About this task
Return every record exactly as written.

Exercise inputs
---
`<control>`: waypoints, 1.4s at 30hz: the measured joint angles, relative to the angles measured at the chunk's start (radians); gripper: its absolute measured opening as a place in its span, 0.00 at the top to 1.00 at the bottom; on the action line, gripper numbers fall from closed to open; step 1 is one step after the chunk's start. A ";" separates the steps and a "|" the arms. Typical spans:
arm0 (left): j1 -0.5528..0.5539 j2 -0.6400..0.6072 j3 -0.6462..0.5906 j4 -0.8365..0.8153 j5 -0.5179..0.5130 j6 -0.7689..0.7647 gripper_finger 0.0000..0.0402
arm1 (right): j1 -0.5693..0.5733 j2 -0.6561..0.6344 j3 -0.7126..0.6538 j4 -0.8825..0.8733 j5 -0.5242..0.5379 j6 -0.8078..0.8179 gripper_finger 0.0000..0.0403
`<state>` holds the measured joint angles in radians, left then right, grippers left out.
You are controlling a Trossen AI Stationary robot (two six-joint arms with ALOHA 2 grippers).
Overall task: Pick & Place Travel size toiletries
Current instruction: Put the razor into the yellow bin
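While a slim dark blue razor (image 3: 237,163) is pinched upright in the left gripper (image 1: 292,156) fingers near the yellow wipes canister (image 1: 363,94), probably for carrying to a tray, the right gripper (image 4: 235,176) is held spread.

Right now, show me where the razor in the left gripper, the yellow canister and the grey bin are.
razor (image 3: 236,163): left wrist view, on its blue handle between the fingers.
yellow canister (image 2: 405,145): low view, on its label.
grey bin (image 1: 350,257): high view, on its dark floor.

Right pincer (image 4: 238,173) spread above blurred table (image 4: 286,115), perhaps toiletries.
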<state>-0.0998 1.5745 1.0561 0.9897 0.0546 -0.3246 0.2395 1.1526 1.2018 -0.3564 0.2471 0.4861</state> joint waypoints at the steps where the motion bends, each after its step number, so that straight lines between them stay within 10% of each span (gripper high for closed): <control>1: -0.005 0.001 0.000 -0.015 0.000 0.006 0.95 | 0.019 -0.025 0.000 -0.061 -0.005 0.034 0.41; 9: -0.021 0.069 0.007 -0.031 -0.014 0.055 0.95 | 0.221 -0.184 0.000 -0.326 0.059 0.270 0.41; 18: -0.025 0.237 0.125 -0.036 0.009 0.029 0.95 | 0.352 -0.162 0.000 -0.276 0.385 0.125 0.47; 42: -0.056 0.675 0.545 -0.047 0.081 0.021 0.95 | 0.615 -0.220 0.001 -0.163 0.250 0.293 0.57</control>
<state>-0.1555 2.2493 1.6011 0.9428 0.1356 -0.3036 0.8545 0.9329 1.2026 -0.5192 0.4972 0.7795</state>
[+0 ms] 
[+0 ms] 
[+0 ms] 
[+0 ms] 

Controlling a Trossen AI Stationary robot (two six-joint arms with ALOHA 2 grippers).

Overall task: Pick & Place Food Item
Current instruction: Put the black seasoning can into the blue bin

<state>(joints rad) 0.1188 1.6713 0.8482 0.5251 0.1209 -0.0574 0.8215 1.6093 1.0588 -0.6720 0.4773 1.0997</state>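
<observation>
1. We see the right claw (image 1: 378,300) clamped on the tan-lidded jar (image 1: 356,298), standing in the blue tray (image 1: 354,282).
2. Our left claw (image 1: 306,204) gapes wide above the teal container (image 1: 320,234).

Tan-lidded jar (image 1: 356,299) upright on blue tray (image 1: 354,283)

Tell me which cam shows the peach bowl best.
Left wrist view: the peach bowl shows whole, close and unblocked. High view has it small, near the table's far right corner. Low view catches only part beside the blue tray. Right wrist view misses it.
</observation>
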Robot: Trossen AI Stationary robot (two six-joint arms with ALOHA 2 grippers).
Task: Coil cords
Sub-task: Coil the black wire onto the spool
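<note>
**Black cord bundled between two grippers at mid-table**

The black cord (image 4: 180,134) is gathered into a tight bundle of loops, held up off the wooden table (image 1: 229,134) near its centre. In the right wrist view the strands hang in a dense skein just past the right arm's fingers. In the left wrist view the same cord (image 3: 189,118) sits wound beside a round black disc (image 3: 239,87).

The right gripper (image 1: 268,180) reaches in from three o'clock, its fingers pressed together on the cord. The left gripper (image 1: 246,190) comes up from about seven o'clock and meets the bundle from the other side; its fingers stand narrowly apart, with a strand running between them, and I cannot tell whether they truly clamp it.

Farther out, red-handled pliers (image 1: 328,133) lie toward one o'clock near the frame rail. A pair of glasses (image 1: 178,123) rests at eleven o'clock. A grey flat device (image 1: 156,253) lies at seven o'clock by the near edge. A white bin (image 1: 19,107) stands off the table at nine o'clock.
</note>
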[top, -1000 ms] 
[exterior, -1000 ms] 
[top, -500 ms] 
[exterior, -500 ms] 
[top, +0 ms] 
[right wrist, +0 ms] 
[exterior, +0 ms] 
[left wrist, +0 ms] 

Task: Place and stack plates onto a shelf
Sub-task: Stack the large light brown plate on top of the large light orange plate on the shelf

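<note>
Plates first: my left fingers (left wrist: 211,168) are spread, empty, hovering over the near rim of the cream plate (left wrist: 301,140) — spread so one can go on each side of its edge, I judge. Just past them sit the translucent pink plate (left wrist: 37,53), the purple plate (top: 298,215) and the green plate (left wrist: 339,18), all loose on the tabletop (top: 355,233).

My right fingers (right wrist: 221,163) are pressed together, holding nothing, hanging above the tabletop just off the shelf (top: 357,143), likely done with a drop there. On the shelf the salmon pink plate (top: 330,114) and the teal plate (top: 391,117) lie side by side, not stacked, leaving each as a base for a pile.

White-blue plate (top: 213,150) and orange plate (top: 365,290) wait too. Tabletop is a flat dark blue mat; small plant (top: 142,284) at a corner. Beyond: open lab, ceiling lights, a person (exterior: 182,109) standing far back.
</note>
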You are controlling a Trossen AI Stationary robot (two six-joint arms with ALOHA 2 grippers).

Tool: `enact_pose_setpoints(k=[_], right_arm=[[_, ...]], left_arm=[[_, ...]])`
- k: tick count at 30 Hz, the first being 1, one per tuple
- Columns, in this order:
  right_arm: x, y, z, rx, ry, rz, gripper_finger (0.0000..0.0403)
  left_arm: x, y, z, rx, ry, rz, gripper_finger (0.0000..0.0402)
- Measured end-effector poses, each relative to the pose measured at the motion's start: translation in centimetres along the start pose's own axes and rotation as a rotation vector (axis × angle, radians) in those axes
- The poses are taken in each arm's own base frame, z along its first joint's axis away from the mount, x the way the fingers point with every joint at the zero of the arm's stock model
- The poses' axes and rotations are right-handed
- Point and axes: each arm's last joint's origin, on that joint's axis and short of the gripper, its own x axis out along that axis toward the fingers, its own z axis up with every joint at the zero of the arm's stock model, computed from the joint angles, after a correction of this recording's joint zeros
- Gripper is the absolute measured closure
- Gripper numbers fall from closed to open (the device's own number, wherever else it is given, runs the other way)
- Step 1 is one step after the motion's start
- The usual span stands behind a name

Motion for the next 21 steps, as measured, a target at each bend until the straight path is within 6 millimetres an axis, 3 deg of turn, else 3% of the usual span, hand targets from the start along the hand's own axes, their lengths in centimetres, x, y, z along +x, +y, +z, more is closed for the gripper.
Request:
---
The completed task
`<control>`: waypoints, 1.4s at 30hz: the measured joint angles, relative to the angles measured at the chunk's start (radians); gripper: its absolute measured opening as a place in its span, 0.00 at the top to 1.00 at the bottom; on the action line, gripper numbers fall from closed to open; step 1 is one step after the chunk's start. A ";" separates the steps and a "|" the arms. Typical spans:
arm0 (left): j1 -0.5528..0.5539 j2 -0.6400..0.6072 j3 -0.6462..0.5906 j4 -0.8365..0.8153 j5 -0.5179..0.5130 j6 -0.7689..0.7647 gripper_finger 0.0000..0.0402
arm1 (right): j1 -0.5693..0.5733 j2 -0.6561..0.6344 j3 -0.7126..0.6538 j4 -0.8825..0.8733 j5 -0.5242..0.5379 j6 -0.8078..0.8179 gripper_finger 0.0000..0.0403
`<state>` holds the measured joint angles in radians, left then right, grippers left out.
You are controlling a Trossen AI Stationary robot (two six-joint arms with ALOHA 2 grippers).
Overall task: Pick & Place Travel size toiletries
Current instruction: Put the razor into the yellow bin
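While a slim dark blue razor (image 3: 237,163) is pinched upright in the left gripper (image 1: 292,156) fingers near the yellow wipes canister (image 1: 363,94), probably for carrying to a tray, the right gripper (image 4: 235,176) is held spread.

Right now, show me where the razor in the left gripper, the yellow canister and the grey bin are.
razor (image 3: 236,163): left wrist view, on its blue handle between the fingers.
yellow canister (image 2: 405,145): low view, on its label.
grey bin (image 1: 350,257): high view, on its dark floor.

Right pincer (image 4: 238,173) spread above blurred table (image 4: 286,115), perhaps toiletries.
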<state>-0.0998 1.5745 1.0561 0.9897 0.0546 -0.3246 0.2395 1.1526 1.2018 -0.3564 0.2471 0.4861</state> joint waypoints at the steps where the motion bends, each after its step number, so that straight lines between them stay within 10% of each span (gripper high for closed): <control>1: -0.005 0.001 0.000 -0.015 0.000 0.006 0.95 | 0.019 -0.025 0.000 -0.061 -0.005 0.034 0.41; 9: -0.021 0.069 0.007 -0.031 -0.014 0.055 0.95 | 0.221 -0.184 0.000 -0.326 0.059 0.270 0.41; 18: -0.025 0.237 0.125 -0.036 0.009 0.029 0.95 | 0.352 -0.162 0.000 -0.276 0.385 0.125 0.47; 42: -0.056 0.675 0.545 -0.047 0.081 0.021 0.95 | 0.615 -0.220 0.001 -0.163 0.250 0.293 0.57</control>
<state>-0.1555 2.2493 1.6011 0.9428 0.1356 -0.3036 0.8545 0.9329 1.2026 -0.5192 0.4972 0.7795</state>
[+0 ms] 
[+0 ms] 
[+0 ms] 
[+0 ms] 

Controlling a Trossen AI Stationary robot (two six-joint arms with ALOHA 2 grippers).

Overall task: Pick & Place Food Item
Current instruction: Put the black seasoning can into the blue bin

<state>(joints rad) 0.1188 1.6713 0.8482 0.5251 0.1209 -0.0574 0.8215 1.6093 1.0588 -0.6720 0.4773 1.0997</state>
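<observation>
1. We see the right claw (image 1: 378,300) clamped on the tan-lidded jar (image 1: 356,298), standing in the blue tray (image 1: 354,282).
2. Our left claw (image 1: 306,204) gapes wide above the teal container (image 1: 320,234).

Tan-lidded jar (image 1: 356,299) upright on blue tray (image 1: 354,283)

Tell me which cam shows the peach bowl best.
Left wrist view: the peach bowl shows whole, close and unblocked. High view has it small, near the table's far right corner. Low view catches only part beside the blue tray. Right wrist view misses it.
</observation>
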Robot: Trossen AI Stationary robot (two six-joint arms with ALOHA 2 grippers).
Task: Coil cords
Sub-task: Coil the black wire onto the spool
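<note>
**Black cord bundled between two grippers at mid-table**

The black cord (image 4: 180,134) is gathered into a tight bundle of loops, held up off the wooden table (image 1: 229,134) near its centre. In the right wrist view the strands hang in a dense skein just past the right arm's fingers. In the left wrist view the same cord (image 3: 189,118) sits wound beside a round black disc (image 3: 239,87).

The right gripper (image 1: 268,180) reaches in from three o'clock, its fingers pressed together on the cord. The left gripper (image 1: 246,190) comes up from about seven o'clock and meets the bundle from the other side; its fingers stand narrowly apart, with a strand running between them, and I cannot tell whether they truly clamp it.

Farther out, red-handled pliers (image 1: 328,133) lie toward one o'clock near the frame rail. A pair of glasses (image 1: 178,123) rests at eleven o'clock. A grey flat device (image 1: 156,253) lies at seven o'clock by the near edge. A white bin (image 1: 19,107) stands off the table at nine o'clock.
</note>
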[top, -1000 ms] 
[exterior, -1000 ms] 
[top, -500 ms] 
[exterior, -500 ms] 
[top, +0 ms] 
[right wrist, +0 ms] 
[exterior, +0 ms] 
[left wrist, +0 ms] 

Task: Place and stack plates onto a shelf
Sub-task: Stack the large light brown plate on top of the large light orange plate on the shelf

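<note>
Plates first: my left fingers (left wrist: 211,168) are spread, empty, hovering over the near rim of the cream plate (left wrist: 301,140) — spread so one can go on each side of its edge, I judge. Just past them sit the translucent pink plate (left wrist: 37,53), the purple plate (top: 298,215) and the green plate (left wrist: 339,18), all loose on the tabletop (top: 355,233).

My right fingers (right wrist: 221,163) are pressed together, holding nothing, hanging above the tabletop just off the shelf (top: 357,143), likely done with a drop there. On the shelf the salmon pink plate (top: 330,114) and the teal plate (top: 391,117) lie side by side, not stacked, leaving each as a base for a pile.

White-blue plate (top: 213,150) and orange plate (top: 365,290) wait too. Tabletop is a flat dark blue mat; small plant (top: 142,284) at a corner. Beyond: open lab, ceiling lights, a person (exterior: 182,109) standing far back.
</note>
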You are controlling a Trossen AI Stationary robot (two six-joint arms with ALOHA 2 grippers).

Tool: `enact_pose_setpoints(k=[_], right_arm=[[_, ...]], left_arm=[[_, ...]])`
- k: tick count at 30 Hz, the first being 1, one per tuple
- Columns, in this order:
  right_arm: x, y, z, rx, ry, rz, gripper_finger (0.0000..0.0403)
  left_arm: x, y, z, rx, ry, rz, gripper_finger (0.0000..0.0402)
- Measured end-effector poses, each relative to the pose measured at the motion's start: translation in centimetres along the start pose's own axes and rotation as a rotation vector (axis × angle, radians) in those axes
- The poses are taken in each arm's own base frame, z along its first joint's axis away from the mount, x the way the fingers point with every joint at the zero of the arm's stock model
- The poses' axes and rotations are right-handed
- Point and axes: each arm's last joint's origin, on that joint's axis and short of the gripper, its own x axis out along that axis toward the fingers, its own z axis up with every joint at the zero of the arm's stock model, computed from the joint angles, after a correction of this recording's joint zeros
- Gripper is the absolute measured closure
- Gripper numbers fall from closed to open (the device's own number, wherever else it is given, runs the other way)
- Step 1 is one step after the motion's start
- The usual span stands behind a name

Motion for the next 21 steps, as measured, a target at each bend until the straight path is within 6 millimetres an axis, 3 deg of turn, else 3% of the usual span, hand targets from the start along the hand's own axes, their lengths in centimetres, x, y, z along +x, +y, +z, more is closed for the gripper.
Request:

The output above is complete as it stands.